ERBIL, Kurdistan Region of Iraq -Turkey’s decision not to renew a 52-year-old oil pipeline agreement with Iraq has sparked Iraqi dismay and raised questions about its legality and future implications. Experts say Turkish President Recep Tayyip Erdogan’s move to terminate the agreement seeks primarily to avoid paying a hefty fine imposed by the International Arbitration Court.
Turkish media reported on Monday that Erdogan signed an official decision opting now to renew the crude oil pipeline agreement between Turkey and Iraq after its expiry in July 2026. The decision was published in the official gazette and personally signed by the president.
The agreement was inked in 1973 and officially entered into effect in 1975. The deal has served as the framework for exporting Iraqi oil through the Ceyhan port in Turkey to international markets, where millions of barrels of oil have flown since. It has been renewed time and again ever since its conception in the 1970s.
In 2023, Ankara lost a case against Baghdad in the Paris-based arbitration court, which accused Turkey of breaching the 1973 contract by allowing the Kurdistan Regional Government (KRG) to sell oil independently of Baghdad. The ruling ordered Ankara to pay $1.5 billion to Baghdad in compensation for breaching the agreement; however, Turkey responded by halting exports through its pipeline.
The stopping of oil exports through the pipeline, which runs from Iraq to the Ceyhan port in Turkey, in recent years has dealt a major blow not only to Ankara but also to Iraq and the Kurdistan Region, which have lost over 30 billion dollars in revenue to date after Baghdad won the case in Paris.
Parliament panel criticizes silence of Iraqi government
The Iraqi parliament’s Foreign Relations Committee said it was surprised by Turkey’s unilateral move and criticized the Iraqi government's silence. The committee promised to summon responsible officials to review the agreement.
“It is strange that Erdogan ended a historic oil agreement between Iraq and Turkey without informing Baghdad,” said Haider al-Salami, a member of the committee, in a statement to The New Region. “The Iraqi government should have known and approved such a step. What is more surprising is that the government has not issued any clarification.”
The agreement, first signed in 1973, allowed Iraq to export crude oil to Turkey’s Ceyhan port. It was amended multiple times over the years, most recently in 2010, when it was extended for another 15 years. That extension is due to expire next year.
Salami said that parliament will call in the appropriate authorities to discuss the matter and examine the agreement's conditions. “An agreement between two countries cannot be canceled by one side alone without the knowledge and approval of both,” he said.
Experts: Turkey seeking to escape $1.5 billion fine
Turkish political analyst and international relations expert Hassan Ahmed Mustafa said the oil pipeline is critical to Iraq and the Kurdistan Region, describing it as a pillar of financial stability and a link to global markets.

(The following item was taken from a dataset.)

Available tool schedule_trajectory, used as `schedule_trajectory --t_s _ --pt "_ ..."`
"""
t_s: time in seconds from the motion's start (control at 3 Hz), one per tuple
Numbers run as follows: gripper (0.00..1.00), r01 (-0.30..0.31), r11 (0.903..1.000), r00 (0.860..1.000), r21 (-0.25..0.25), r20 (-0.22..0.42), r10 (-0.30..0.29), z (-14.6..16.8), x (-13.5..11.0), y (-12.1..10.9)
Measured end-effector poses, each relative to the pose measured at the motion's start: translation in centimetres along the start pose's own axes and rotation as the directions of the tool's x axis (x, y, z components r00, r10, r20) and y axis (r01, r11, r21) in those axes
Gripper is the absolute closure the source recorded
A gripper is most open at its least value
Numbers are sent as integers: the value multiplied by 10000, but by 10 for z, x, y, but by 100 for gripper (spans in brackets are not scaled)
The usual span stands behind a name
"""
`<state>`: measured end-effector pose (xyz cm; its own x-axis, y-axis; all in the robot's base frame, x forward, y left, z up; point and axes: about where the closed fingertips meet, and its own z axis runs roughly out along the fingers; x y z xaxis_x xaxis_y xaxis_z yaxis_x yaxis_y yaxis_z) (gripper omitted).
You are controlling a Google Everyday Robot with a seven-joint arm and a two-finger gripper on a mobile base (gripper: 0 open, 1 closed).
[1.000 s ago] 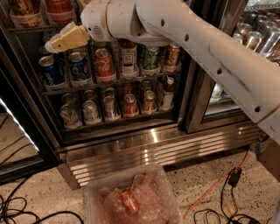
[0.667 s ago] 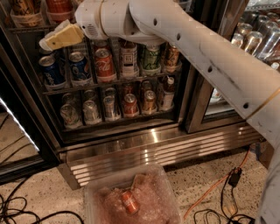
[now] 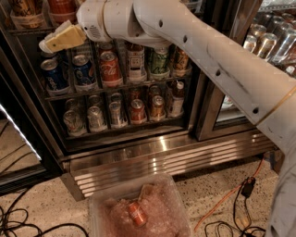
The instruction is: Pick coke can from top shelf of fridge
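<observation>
The fridge [image 3: 138, 152] stands with its glass door open. My gripper [image 3: 58, 40], cream-coloured, points left in front of the top shelf's front rail [image 3: 27, 31], at the upper left. A red coke can [image 3: 110, 69] with white script stands on the rack just below that rail, to the right of and below the gripper, beside two blue Pepsi cans [image 3: 84, 73]. Another red can [image 3: 60, 5] stands on the top shelf, cut off by the frame's top edge, its label hidden. The gripper holds nothing that I can see.
More cans and bottles fill the lower rack [image 3: 120, 111]. The ribbed steel base [image 3: 157, 162] runs below. A clear plastic bin [image 3: 138, 208] on the floor holds a small orange-red can [image 3: 137, 214]. Cables [image 3: 226, 199] lie on the floor. A second glass door [image 3: 263, 41] with silver cans is at right.
The gripper has moved a little to the left along the top shelf's rail. The cans have not moved.
</observation>
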<state>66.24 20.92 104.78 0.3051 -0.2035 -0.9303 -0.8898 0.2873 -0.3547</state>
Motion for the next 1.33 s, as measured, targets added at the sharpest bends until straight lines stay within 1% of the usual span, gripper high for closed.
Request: schedule_trajectory --t_s 0.33,0.67,1.0,1.33 --pt "0 -284 9991 9994 328 -180 290 5 6 -1" --pt "0 -631 9944 9970 844 -386 666 6 14 -2" --pt "0 -639 9944 9969 842 -393 674 6 15 -2" --pt "0 -728 9916 9967 1069 -288 763 8 15 -6"
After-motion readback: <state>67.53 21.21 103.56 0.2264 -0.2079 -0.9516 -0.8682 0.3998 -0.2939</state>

Speaking to The New Region, Mustafa said the Iraq-Turkey pipeline plays a key role in regional energy dynamics. “It carries Iraq’s oil to international markets and strengthens Turkey’s role as a major energy hub,” he said.
“For both Baghdad and Erbil, this pipeline is more than just a transport route. It is a geopolitical and geoeconomic lifeline. It forms the foundation of financial stability and connects Iraq and the Kurdistan Region to global energy markets,” he added.
Any discussions about stopping, renewing, amending, or renegotiating the agreement are highly important, especially given Iraq’s heavy reliance on oil exports, Mustafa said.
He believes Turkey’s decision may be part of a larger strategy. “This is a negotiation tactic, not a complete rejection. Turkey knows the economic and strategic value of Iraqi oil. But it wants terms that protect its interests,” Mustafa said.
According to him, Turkey is likely seeking to avoid paying a $1.5 billion fine imposed by the International Arbitration Court. The fine stems from Turkey’s previous export of oil from the Kurdistan Region without going through SOMO, Iraq’s official oil company.
Mustafa also noted that one article of the 1973 agreement states oil cannot be exported without approval from the Iraqi government. He said Turkey may be trying to change this article to avoid being held responsible in the future if it exports oil directly from the Kurdistan Region.
Legal expert questions legality of Turkish decision
Legal expert Ali Al-Tamimi said Turkey cannot unilaterally cancel the oil agreement if it is officially registered with the United Nations.
“If the agreement between Iraq and Turkey, which Erdogan just canceled, is an international treaty filed with the UN, it cannot be canceled by just one party. Doing so would go against international law,” Tamimi told The New Region.
“However, if it is a bilateral agreement and not registered with the UN, either side has the right to cancel it without needing the other’s approval,” he added.
Tamimi said the full text of the agreement must be reviewed to determine its legal status. “If it is filed with the UN, Erdogan’s cancellation would be illegal, and Iraq could file a complaint with the relevant international legal bodies,” he said.